Ada Colau, alcaldesa de Barcelona, respondió el otro día con cajas destempladas a una estudiante que le preguntaba si sus cambios en la forma de vestir estaban relacionados con una cierta moderación en sus postulados políticos. No era una pregunta sobre la ropa, sino sobre el comportamiento político. Además de negarse a responder, se expresó con un tono de claro desprecio hacia quien planteaba la cuestión: “Me visto como me da la gana”. Algo que nadie cuestionaba. Luego pidió perdón tanto a la estudiante como en las redes sociales, pero, al pronto, ante la falta de respuesta argumentada, soltó la coz dialéctica.
No es la única. Hay hoy un cierto caldo ambiental que promueve la agresividad verbal y el insulto como sustitutivos del argumento. Sobre todo cuando no se quiere o no se sabe argumentar. El caso más llamativo es el de la diputada de Vox, cuyo nombre no vale la pena recordar, en el Congreso, ante la pasividad de quien actuaba como presidente en funciones, el socialista Alfonso Gómez de Celis, y el silencio cómplice de los diputados del Partido Popular, con la única excepción de Cuca Gamarra.

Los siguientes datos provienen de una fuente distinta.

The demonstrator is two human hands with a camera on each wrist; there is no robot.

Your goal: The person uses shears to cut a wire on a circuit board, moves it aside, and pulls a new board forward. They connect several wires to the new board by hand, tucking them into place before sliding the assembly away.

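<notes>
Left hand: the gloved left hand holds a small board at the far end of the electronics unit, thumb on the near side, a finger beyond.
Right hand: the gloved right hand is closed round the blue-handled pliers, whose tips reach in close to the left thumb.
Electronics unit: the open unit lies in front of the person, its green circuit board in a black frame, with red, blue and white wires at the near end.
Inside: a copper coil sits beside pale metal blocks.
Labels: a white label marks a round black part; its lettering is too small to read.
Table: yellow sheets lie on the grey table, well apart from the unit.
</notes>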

Días antes, Pablo Iglesias y Pablo Echenique se habían dedicado a denostar a la vicepresidenta del Gobierno, Yolanda Díaz, por su actitud moderada en la polémica sobre las consecuencias de la ley del solo sí es sí, promovida por el ministerio que encabeza Irene Montero. Curiosamente, una de las expresiones utilizada por Iglesias fue “cobarde”, la misma a la que recurre con frecuencia Vox (“derechita cobarde”) para descalificar al Partido Popular.
Isabel Díaz Ayuso, tan dada a la palabra gruesa, había acusado días antes al Gobierno español de actuar como el de Nicaragua y pretender meter en la cárcel a toda la oposición. Es decir, acusaba al Ejecutivo de comportarse como una dictadura. Al presidente de su partido, Alberto Núñez Feijóo, esa afirmación le parece una “hipérbole”, según declaraba al diario La Vanguardia. Y añadía que él no era dado a ese tipo de exageraciones. Puede que sea verdad, los partidos, salvo Vox y Junts, que insultan más que hablan, han decidido repartirse los papeles. En el PP, Feijóo va de bueno y dice que no insulta, pero encarga los insultos a sus subordinados. Especialmente a Javier Maroto que, desde que su partido está en la oposición, se ha convertido en un ferviente bebedor de vinagre.
Aunque, si bien se mira, en el caso de Díaz Ayuso la cosa no está tan clara. No son pocos los que dudan de quién se subordina a quién. La prueba es que Feijóo acostumbra a adaptar sus decisiones a las ocurrencias de la dirigente madrileña. Debería consultarle antes de hablar. Así igual evitaba criticar que los senadores de Podemos no acudan al pleno del Senado, al ignorar que este partido no tiene a nadie en la Cámara, o se ahorraba decir que George Orwell (seudónimo de Arthur Blair), fallecido en 1950, escribió su novela 1984 precisamente en ese año, cuando lleva un montón de tiempo muerto.
De todas formas, conviene admitir que, luego, Díaz Ayuso enmendó sus propias palabras convirtiéndose en una verdadera propagandista del PSOE al afirmar que este partido buscaba hacer de España una “república laica y federal”. No pocos españoles de izquierdas debieron de pensar que ya sabían a quién votar. La pena es que no sea cierto.
Los de Vox son, desde luego, los más insultones. Desde la superioridad moral que les da su dominio de la verdad más verdadera, llaman a los demás inútiles, payasos o dicen que sus mujeres tienen “hombría”, sea eso lo que sea, pero los otros partidos están entrando al trapo. Y no deberían. Si un partido quiere centrarse en el insulto ante la falta de argumentos, allá se las componga. Cobrará su premio en titulares que les darán los Farreras y compañía, encantados con cualquier frase que suene a escabrosa. A los exabruptos no se les puede responder con otro exabrupto, porque el paso siguiente son las manos.
No se ha dicho aquí nada de Ciudadanos. Es que merecerían un artículo en exclusiva. Desde que han quedado sumidos en la poquedad, tras su entrega entusiasta al Partido Popular en toda España, han abandonado la racionalidad de la que quisieron hacer gala sus padres fundadores para ganarse los titulares a base de decirla bien gorda. Su principal problema, sin embargo, es que acostumbran a llegar tarde. Los insultos que emplean ya han sido, en la mayoría de los casos, utilizados por otros.
Por si no se les ha ocurrido: aquí va una ocurrencia sacada de El último peldaño, libro póstumo de Miguel Catalán: “Se equivocó al llamar Su Excrecencia a Su Excelencia. Por suerte, el error de protocolo pasó inadvertido”.